CTS Guide: Cycling of Matter in Ecosystems pp 110-111- Section IV Research Summaries
Carbon Cycling and Transformation
Brown and Schwartz (2009): Studies have shown that high school and undergraduate students often struggle to understand the cycling and transformation of carbon. They cannot always account for the movement of carbon between photosynthesis and respiration, and some students think that photosynthesis requires human input of carbon dioxide.
Students have a difficult time imagining plants as chemical systems. In particular, middle school students think organisms and materials in the environment are very different types of matter. For example, some students think plants are made of leaves, stems, and roots and the nonliving environment is made of water, soil, and air. Students see these substances as fundamentally different and not transformable into each other (AAAS 2009).

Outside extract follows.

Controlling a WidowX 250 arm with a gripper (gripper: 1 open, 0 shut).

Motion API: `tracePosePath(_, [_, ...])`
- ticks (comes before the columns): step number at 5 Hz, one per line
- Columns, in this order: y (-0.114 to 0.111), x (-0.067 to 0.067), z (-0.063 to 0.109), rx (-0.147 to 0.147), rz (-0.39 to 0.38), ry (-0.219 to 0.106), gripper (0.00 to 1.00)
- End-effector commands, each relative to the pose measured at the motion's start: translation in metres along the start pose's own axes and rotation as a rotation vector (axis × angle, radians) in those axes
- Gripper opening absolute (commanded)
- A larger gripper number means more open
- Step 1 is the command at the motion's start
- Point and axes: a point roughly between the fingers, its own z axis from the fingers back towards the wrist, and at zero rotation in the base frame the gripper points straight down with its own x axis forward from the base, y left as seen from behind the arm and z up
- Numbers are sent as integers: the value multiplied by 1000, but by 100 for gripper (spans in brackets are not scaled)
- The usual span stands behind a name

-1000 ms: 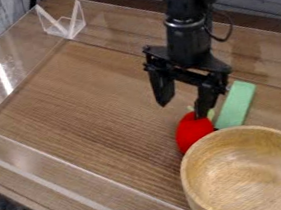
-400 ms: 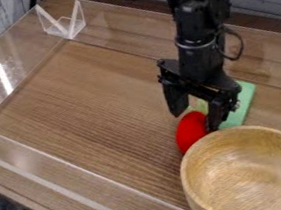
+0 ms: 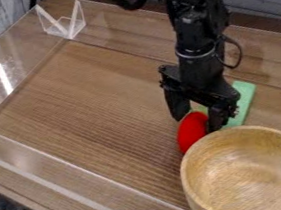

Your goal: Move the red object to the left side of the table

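In the single camera view, the task has barely begun as far as the goal goes. The red object [image 3: 192,131] lies on the right part of the tabletop [image 3: 89,105], just beside the rim of the wooden bowl [image 3: 250,175] and near the light-green block [image 3: 241,101]. The broad stretch of wood grain to the left, bounded by the clear acrylic walls [image 3: 17,158], holds nothing of the task. So the whole carry is left: the toy has yet to be gripped, lifted and set down on the left side.

The pincer [image 3: 199,117] hangs straight down from the black arm [image 3: 195,27], right over the red object. Its jaws stand spread wide, released, with one dark finger on each side of the toy's upper part. They appear to straddle it, closed on nothing. Whether a fingertip already touches the red surface or the tabletop, I cannot tell from this angle. The right finger stands close to the green block, so closing may, in my judgement, nudge that block; the bowl's rim just below leaves little room as well.
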Motion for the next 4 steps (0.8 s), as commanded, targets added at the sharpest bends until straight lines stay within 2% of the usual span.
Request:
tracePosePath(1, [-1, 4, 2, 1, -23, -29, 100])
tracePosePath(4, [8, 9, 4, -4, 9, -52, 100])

In a study of 759 15-year-old students who had studied photosynthesis, only 8% could relate photosynthesis to plant growth by describing how a tree makes tissue from the things it takes in from the environment. Only 3 students out of 759 said that tree tissue is made from carbon dioxide and water using light energy to make food. Other studies have also found that students have a difficult time accepting that weight increase and growth in plants is attributed to the incorporation of matter from a gas in the air (Driver et al. 1994).
Barker and Carr (1989) found that many children regarded sunlight as one of the reactants in photosynthesis, along with carbon dioxide and water. Some students consider light to be made of molecules, thus contributing to the matter that makes up a plant.
Cyclical Process
Some middle school students recognize recycling of material through soil minerals but fail to incorporate water, oxygen, and carbon dioxide into matter cycles. Even after specially designed instruction, students cling to the misinterpretation that materials are recycled primarily through soil in the form of minerals (AAAS 2009).
Driver et al. (1994): Many children think that dead things simply disappear when they decay and their matter is not cycled back into the environment.
Smith and Anderson (1986): A study of 12-year-old students found they were aware that there are cyclical processes in ecosystems. However, most of the students thought in terms of sequences of cause-and-effect events where matter was either created or destroyed and then the sequence repeated. They failed to recognize oxygen and carbon dioxide cycles or processes involving food. Their understanding of matter cycling was fragmented.
Conserving Matter
Leach et al. (1992): Found that some students fail to recognize that matter is conserved in the processes of photosynthesis, assimilation of food, decay, and respiration. Students also had difficulty distinguishing between food, matter, and energy.